Мы даже, по-моему, не записывали, или записали потом, по памяти… Ей было восемнадцать лет… у нее был роман. Любила Федю, своего жениха. Федю взяли в армию, и стояла его часть тоже где-то в районе Шушар. Каким-то образом пробиралась к нему. Носила сухари, варенье, носила домашние вещи: рукавички, шарф. Но главное – как она пробиралась туда. Я знал: заставы наши, патрули не пропускали штатских, гражданских, это строго-настрого было запрещено. Перебежчики могли быть, могли быть шпионы, осведомители. Тем не менее она несколько раз побывала у него, шла шестнадцать километров, добиралась до их части, упрашивала, умаливала эти патрули. И ее пускали. То был удивительный пример любви. Любовь, которая, попав в блокаду, старалась выжить. Ее рассказ меня и тронул, и удивил.

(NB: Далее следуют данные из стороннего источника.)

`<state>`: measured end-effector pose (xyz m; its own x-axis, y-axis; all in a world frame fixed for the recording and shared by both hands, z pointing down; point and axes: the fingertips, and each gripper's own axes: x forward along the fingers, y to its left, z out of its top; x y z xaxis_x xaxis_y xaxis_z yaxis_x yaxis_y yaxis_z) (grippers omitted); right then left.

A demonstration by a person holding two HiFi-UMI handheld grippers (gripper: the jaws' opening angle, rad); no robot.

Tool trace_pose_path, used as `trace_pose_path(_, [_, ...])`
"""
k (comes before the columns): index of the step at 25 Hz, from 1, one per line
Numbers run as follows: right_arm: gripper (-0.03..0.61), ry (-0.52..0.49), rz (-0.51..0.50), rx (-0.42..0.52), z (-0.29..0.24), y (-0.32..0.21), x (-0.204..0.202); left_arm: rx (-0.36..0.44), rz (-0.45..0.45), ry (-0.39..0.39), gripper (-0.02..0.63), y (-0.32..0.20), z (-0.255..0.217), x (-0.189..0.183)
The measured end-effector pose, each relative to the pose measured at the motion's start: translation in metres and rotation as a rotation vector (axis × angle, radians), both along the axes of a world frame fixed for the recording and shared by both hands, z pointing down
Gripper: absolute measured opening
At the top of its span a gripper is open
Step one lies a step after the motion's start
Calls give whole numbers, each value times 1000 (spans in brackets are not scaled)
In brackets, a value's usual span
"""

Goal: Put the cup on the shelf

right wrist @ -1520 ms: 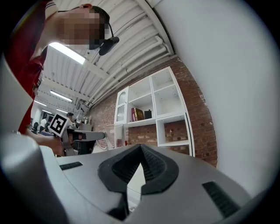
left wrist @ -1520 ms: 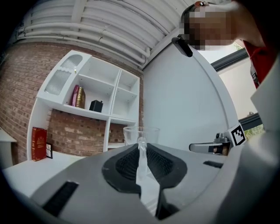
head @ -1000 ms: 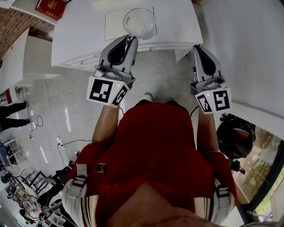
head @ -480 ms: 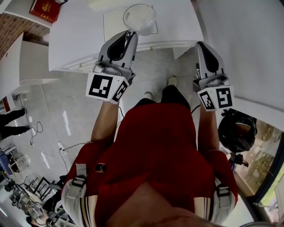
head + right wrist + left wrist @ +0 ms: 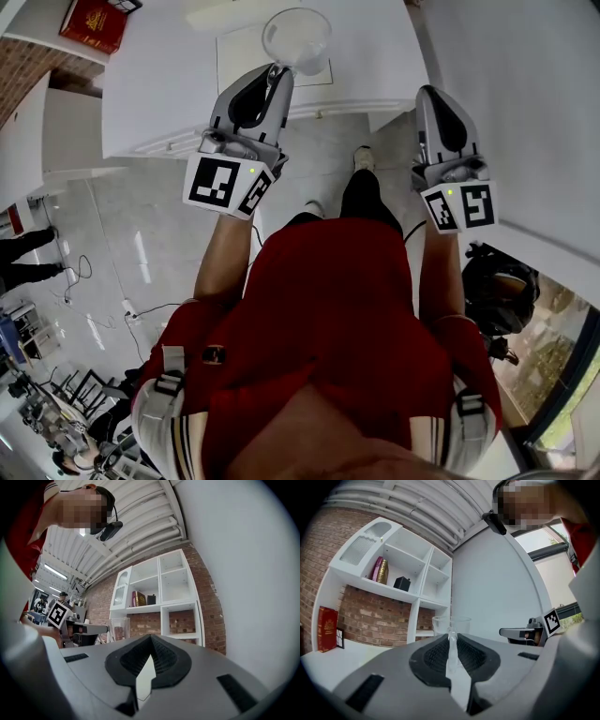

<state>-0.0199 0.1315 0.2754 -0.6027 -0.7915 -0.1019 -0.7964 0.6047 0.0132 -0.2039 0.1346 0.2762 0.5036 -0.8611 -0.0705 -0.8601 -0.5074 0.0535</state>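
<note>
Left gripper pinches the clear cup by its wall, top centre of the head view. Right gripper hangs closed and empty. Smart play: hold it level and ease toward the shelf, upper left in the left gripper view.

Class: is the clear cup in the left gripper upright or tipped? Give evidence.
Upright: the cup shows its open mouth upward; rim level in left gripper view.

Head camera: above person, facing steeply down, close over left claw, right claw and desk edge. Each claw camera: riding low behind own jaws, facing level. Both share white shelf unit and brick wall.
</note>
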Motion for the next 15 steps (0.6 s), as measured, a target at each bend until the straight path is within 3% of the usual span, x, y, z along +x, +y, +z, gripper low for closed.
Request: trace_pose_path(15, [-3, -19, -77, -25, 6, -127, 35, -27, -59, -31, 48, -109, 5, 39])
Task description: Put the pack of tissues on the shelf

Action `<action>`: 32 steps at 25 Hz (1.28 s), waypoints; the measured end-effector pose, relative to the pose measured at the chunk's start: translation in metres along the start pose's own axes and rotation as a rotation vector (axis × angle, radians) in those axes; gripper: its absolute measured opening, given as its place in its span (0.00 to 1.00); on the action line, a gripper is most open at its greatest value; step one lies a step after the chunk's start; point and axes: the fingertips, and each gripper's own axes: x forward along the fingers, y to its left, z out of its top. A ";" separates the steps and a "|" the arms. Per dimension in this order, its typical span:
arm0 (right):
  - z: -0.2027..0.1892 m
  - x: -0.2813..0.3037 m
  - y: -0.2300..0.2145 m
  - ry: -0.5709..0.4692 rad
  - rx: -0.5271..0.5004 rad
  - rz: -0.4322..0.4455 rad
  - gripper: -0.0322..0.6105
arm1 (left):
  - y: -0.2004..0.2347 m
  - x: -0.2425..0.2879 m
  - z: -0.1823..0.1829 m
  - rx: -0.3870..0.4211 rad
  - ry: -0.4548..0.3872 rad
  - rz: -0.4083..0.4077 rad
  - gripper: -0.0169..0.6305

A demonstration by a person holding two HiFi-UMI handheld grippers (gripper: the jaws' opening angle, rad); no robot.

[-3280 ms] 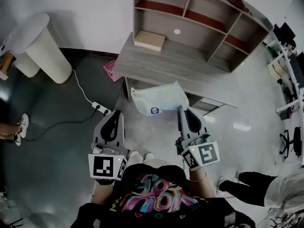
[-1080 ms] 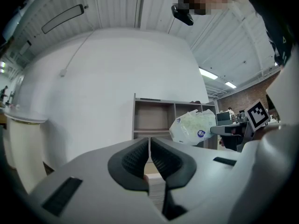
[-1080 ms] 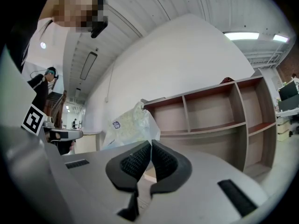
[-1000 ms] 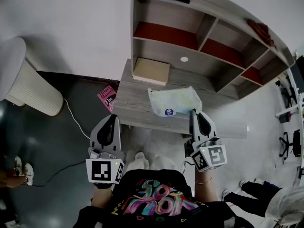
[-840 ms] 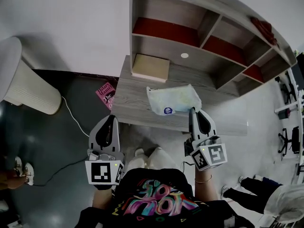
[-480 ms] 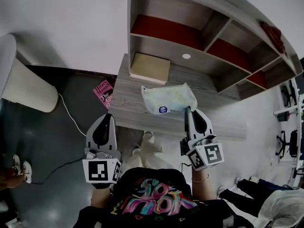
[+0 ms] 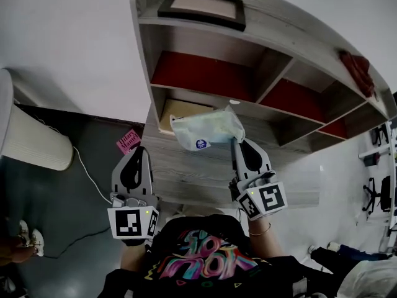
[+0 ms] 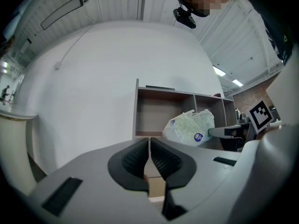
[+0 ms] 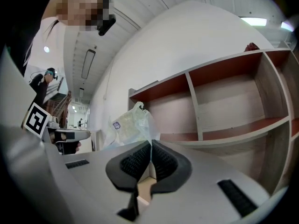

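Note:
The pack of tissues (image 7: 208,129), pale green wrap with a blue round sticker, hangs in the air above the grey desk (image 7: 186,172). My right gripper (image 7: 234,143) is shut on the edge of its wrap; in the right gripper view the pack (image 9: 131,124) rises just left of the closed jaws (image 9: 151,146). The pack is in front of the shelf unit's (image 7: 205,76) lowest left bay. My left gripper (image 7: 138,151) is beside it to the left, shut and empty (image 8: 149,141); its view shows the pack (image 8: 189,127) off to the right.
A tan box (image 7: 177,107) lies on the desk at the shelf's foot, behind the pack. A dark picture frame (image 7: 201,8) sits on top of the shelf and a red cloth (image 7: 356,67) at its right end. A pink book (image 7: 128,143) lies on the floor.
Both grippers have moved toward the shelf. The pack has travelled with the right gripper from over the desk's front to just before the lower-left bay.

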 end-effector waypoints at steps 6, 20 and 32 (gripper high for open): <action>0.012 0.029 -0.027 -0.027 0.019 0.015 0.08 | -0.005 0.042 0.009 0.007 -0.012 -0.003 0.08; 0.016 0.034 -0.044 -0.031 0.042 -0.035 0.08 | -0.015 0.073 0.020 0.025 -0.004 -0.085 0.08; 0.019 0.039 -0.044 -0.031 0.050 -0.099 0.08 | -0.011 0.086 0.016 0.020 0.018 -0.167 0.08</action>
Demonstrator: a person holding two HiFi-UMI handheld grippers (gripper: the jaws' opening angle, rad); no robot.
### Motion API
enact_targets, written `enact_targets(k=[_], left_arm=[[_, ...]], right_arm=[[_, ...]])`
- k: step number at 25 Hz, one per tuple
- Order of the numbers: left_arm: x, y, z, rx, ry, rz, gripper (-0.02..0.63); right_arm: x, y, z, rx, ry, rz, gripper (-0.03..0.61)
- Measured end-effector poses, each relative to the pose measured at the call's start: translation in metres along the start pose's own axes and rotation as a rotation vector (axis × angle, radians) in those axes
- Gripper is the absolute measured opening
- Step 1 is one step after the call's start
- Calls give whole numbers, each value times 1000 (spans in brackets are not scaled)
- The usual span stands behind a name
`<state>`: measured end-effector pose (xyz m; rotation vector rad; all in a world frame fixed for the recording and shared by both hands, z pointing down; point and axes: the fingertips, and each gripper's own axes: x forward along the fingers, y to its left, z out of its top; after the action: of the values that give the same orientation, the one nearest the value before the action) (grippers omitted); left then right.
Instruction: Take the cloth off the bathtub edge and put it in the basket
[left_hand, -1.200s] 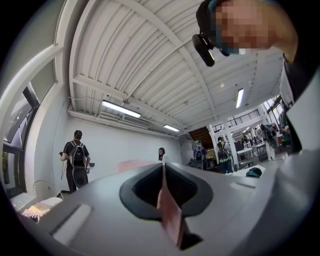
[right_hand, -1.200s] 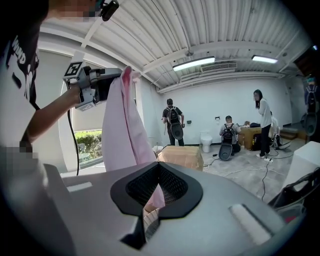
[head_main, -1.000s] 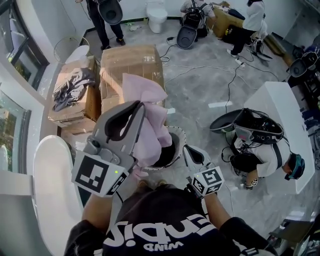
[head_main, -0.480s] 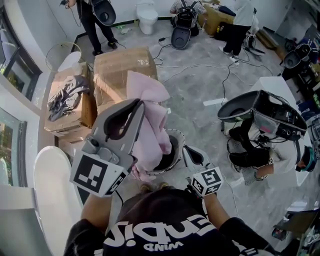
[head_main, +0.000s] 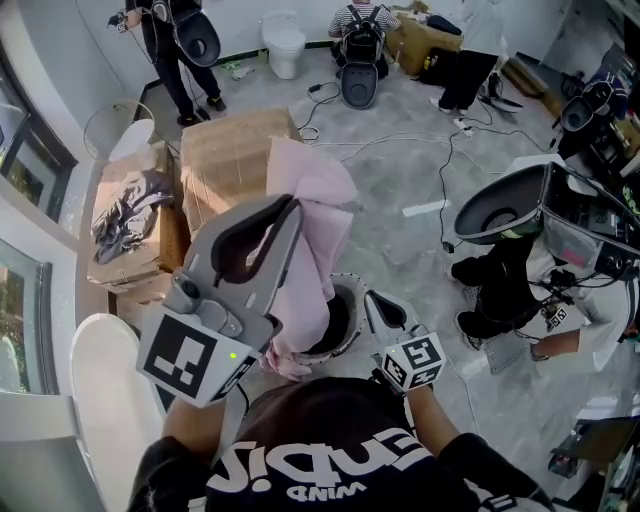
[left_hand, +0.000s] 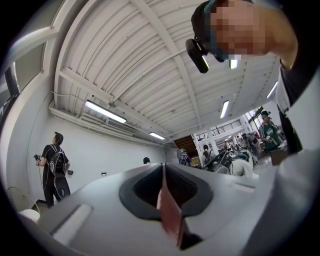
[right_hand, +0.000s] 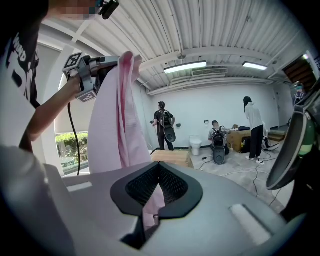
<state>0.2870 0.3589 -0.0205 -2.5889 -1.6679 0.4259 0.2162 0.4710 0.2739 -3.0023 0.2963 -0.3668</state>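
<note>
Our left claw is clenched on the top edge of the pink cloth. We hold it high so the cloth hangs clear of the bathtub and trails down over the basket. Our right claw sits closed beside the basket rim, apparently on nothing. Since a second ago, the left claw has lifted the cloth slightly higher.

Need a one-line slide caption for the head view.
Left tool, shut on the pink cloth, lifts it above the basket; right tool beside the rim.
</note>
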Motion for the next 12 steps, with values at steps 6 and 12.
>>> enact_targets(k=[6,12], left_arm=[[18,17,39,1,-17,-25,15],[36,20,80,12,-87,-55,15]], right_arm=[[6,4,38,2,-3,-7,9],[4,-11,61,-13,-28,-32,9]])
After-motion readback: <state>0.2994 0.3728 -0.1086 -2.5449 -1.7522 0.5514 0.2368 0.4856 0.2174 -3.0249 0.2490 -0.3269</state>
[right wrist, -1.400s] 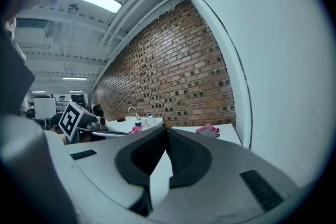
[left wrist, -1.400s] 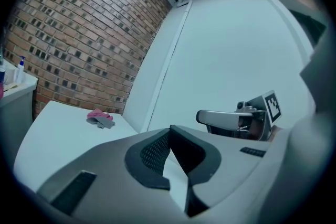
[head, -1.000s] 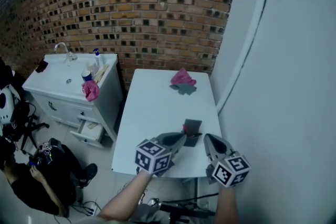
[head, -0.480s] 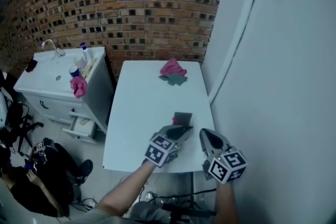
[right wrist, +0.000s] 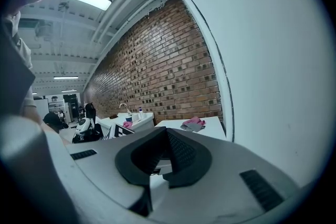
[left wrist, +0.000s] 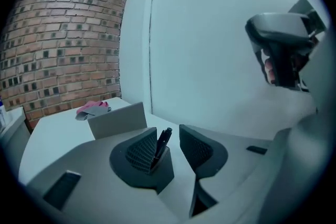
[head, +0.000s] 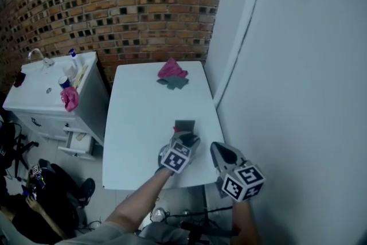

Кроме этого, Адамович уговорил еще к одной блокаднице пожаловать. Короче, я увидел, что существовала во время блокады не известная мне внутрисемейная и внутридушевная жизнь людей, она состояла из подробностей, деталей, трогательных и невероятных. В конце концов я дал согласие.
Мне все это было странно, поскольку никогда не работал вдвоем, и еще – Адамович не ленинградец. Он белорус. Прошел войну совсем не такую, как я. Партизанскую, в этом заключалась разница наших представлений о войне, о фронте. Но, как потом выяснилось, это имело и свои преимущества. Его наивный и совершенно свежий взгляд на Ленинград, на ленинградскую жизнь, вообще на жизнь большого города, помогал ему увидеть то, что для меня давно стерлось.
Так мы начали вместе работать. Блокадники передавали нас друг другу. Тогда блокадников было много. Это были семидесятые годы; середина – конец семидесятых годов. Мы ходили из дома в дом, из квартиры в квартиру, выслушивали, записывали на магнитофон рассказы. Сперва мы ходили вместе, потом разделились, чтобы охватить больше людей. Почему нам было нужно больше людей? Да потому, что оказалось, у каждого есть свой рассказ. У каждого оказалась своя трагедия, своя драма, своя история, свои смерти. Люди и голодали по-разному, и умирали по-разному… Мы набрали сто рассказов, и ничего не повторилось. Посмотрели эти сто рассказов и поняли, что у нас есть какие-то пробелы. Тогда мы начали писать порознь.
Как шла работа. Тоже интересно. Приходили мы – а блокадники, большей частью, не хотели ничего рассказывать. Не хотели возвращаться в ту зиму, в те блокадные годы, в голод, в загаженную квартиру, в свое первобытное состояние. Ни за что!.. Потом соглашались. Как правило, не было ни одного случая, чтобы нам отказали наотрез. Иногда мы уходили, а они потом звонили нам и приглашали. Мы не сразу поняли, в чем тут дело.